One of my favorite newspaper cartoons is Dilbert. Dilbert is a software engineer living in a cubicle world surrounded by the absurdities of modern corporate life. My favorite episode is when Dilbert is conversing with a marketing manager who is urgently trying to get him to do something Dilbert doesn’t want to do. Finally, the frustrated marketing manager says, “Look engineering boy, I know you can’t resist the siren call of a good process.”
Admittedly, as an engineer by training before going into sales, I enjoy a good process. I’ve observed that in telephone sales, a good process makes the difference between success and failure. Place the best salesperson in an environment with no guidelines, no requirements, no support, no training and they are doomed to fail or at least, produce lackluster sales. Put an average salesperson into a good process and they will succeed.
In a nutshell, the sales manager stands between the telephone salesperson and the organization, and needs to be able to: A) design a business model which will generate the results required within an acceptable cost-of-sales budget; B) plan sales activities (e.g., positioning, call outlines, activity goals); C) select the right employees; D) orient and train representatives, both reoccurring training for experienced representatives and onboarding for new reps; E) create effective policies which are standing answers to reoccurring questions and constraints on the activities of the telephone salespeople (e.g., pricing, credit terms, product adjustments); F) coach telephone salespeople to close the gap between high and low performers; G) provide emotional nutrition to balance the emotional labor invested by the salesperson; H) and finally, solve operational problems between the telephone salesperson’s customers and the organization. These activities together produce a system, a process which is scalable, and successful.
Too many times, organizations hire salespeople first without designing the process that will make them successful. Not only is this demoralizing, but it is expensive. To often, if the salespeople don’t succeed, they are blamed, not the fact they don’t have call outlines which are effective, territories with real potential, or emotional and organizational support.

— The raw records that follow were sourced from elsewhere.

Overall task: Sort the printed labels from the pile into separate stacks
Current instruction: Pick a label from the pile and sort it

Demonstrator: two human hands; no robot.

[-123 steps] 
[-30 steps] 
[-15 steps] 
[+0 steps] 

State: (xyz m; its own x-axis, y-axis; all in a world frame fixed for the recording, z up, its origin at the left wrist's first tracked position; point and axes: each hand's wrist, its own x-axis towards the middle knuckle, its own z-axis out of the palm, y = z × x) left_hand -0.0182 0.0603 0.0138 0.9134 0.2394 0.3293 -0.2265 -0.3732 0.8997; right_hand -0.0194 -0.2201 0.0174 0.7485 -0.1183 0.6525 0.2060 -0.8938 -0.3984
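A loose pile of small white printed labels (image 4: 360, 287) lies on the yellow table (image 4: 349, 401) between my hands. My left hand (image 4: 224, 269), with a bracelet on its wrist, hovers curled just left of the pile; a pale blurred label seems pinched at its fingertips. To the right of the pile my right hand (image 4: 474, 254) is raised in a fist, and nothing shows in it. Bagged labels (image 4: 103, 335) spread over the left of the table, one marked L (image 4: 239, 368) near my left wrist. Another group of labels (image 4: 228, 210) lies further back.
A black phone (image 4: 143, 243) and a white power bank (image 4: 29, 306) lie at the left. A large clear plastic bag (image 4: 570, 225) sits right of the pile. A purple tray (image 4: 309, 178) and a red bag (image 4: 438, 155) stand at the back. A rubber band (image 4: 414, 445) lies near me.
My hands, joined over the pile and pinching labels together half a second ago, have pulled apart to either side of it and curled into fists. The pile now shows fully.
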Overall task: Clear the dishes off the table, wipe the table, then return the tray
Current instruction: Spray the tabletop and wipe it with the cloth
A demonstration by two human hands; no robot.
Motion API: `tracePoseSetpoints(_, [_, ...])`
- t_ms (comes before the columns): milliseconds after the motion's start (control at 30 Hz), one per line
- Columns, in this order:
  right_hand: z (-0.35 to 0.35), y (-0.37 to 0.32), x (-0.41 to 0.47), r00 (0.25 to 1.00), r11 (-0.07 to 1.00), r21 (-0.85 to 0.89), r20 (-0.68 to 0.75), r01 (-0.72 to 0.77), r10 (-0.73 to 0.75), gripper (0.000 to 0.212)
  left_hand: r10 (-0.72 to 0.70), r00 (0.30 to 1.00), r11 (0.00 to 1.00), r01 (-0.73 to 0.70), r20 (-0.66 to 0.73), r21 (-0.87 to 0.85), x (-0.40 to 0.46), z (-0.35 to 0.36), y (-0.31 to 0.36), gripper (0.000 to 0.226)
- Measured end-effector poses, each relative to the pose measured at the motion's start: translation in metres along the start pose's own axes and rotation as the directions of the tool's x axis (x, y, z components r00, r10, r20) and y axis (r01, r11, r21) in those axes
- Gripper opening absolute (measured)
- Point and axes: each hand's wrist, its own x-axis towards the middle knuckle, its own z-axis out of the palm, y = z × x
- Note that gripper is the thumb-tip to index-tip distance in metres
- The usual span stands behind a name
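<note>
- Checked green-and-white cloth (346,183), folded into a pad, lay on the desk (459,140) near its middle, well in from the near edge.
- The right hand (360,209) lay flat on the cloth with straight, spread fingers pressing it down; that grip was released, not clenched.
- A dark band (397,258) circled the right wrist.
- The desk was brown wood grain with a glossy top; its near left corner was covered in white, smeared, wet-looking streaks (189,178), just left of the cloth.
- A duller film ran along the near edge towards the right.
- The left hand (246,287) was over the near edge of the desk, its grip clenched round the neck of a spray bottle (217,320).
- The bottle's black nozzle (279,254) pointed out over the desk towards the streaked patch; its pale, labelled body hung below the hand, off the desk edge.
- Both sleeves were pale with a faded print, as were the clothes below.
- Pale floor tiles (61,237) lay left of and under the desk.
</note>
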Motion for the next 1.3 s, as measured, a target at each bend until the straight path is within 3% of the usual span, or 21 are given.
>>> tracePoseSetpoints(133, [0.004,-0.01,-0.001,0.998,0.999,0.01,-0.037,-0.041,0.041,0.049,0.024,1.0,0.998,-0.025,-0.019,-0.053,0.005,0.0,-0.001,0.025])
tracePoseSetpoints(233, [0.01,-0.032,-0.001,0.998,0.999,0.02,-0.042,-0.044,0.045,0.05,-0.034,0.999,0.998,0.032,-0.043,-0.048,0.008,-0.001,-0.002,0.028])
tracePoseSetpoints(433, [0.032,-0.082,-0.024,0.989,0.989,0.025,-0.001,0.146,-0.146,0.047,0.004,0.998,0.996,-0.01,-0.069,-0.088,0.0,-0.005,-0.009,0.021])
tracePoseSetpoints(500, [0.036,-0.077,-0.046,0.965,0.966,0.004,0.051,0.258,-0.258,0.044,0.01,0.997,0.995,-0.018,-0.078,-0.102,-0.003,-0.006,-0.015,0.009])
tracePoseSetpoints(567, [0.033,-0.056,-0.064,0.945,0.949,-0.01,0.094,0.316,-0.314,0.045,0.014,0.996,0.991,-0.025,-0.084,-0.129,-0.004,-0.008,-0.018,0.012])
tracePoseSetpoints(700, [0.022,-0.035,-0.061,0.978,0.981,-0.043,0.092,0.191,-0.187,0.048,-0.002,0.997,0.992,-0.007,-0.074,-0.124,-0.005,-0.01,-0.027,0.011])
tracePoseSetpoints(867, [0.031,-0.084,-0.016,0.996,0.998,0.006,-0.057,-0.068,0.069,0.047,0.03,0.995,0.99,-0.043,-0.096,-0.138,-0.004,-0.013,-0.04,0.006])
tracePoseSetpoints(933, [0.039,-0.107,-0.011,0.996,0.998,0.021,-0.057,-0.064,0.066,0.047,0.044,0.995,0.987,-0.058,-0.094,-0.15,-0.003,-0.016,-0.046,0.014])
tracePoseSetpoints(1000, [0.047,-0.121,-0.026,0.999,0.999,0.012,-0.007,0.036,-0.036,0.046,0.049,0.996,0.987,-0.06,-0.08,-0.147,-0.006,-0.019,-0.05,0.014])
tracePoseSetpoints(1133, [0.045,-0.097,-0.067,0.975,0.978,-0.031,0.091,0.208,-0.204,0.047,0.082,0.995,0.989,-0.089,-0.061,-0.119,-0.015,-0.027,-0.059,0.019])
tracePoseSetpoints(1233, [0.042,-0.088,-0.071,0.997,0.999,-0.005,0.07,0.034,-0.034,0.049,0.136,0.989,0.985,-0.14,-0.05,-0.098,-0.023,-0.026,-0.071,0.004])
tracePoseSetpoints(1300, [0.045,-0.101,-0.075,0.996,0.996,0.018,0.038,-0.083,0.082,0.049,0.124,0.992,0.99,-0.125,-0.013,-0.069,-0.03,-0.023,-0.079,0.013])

Motivation is important in sales, but the clearest motivator is the clarity of the sales task. If the salesperson knows to be successful, do “A”, then “B”, and finish with “C”, they will do these things. And success will sufficiently motivate the salesperson to do more. If they don’t know what to do next, and don’t know the pathway to be successful, this alone will be demotivating, regardless of the compensation plan or their aptitude for the job. Anytime a salesperson is struggling to know what to do next, motivation is diminishing, commitment evaporating.
In many organizations, the sales manager was a leading producer, plucked out of the sales group because of their success, and these sales managers may see their primary job as assisting other salespeople close big deals, thereby ignoring the tedious task of establishing a good sales process. But sales management is more about designing and leading a process where the salespeople can be effective.
You know, I just can’t resist the siren call of a good sales process, because that’s where revenue is born.